Exercise objective: Whenever a picture appears, leave it out while repeating all the other data exactly.

Data excerpt:
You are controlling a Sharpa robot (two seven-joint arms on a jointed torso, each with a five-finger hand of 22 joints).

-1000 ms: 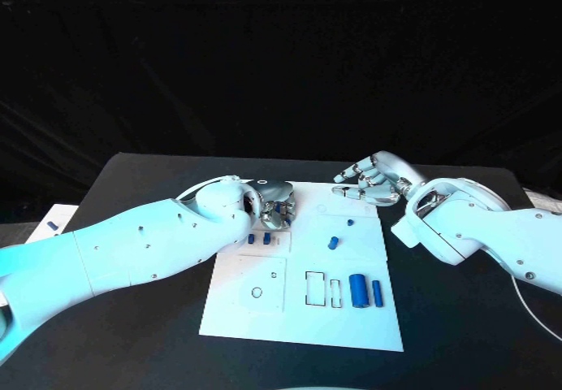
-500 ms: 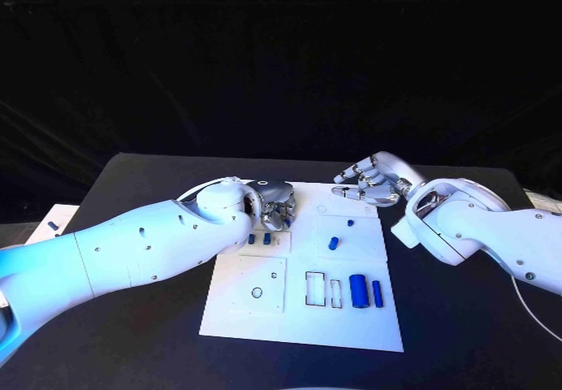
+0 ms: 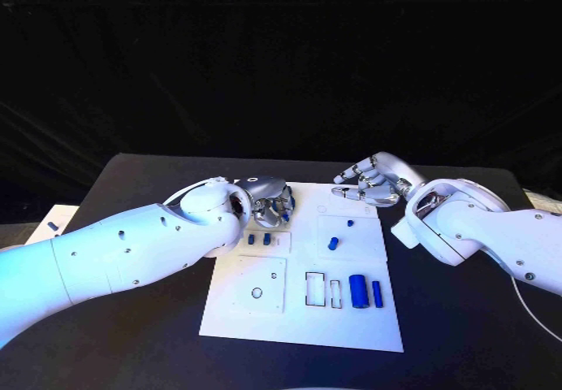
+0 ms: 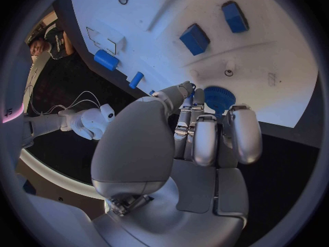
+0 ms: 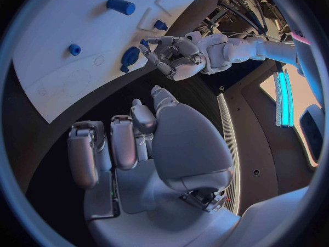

Solution for this exercise:
You are controlling a Sharpa robot (two seven-joint arms on a jointed torso, each with a five-finger hand of 22 joints).

-1000 ms: 
-500 ms: 
+0 ms: 
+0 ms: 
+0 ms: 

The full answer has now been given.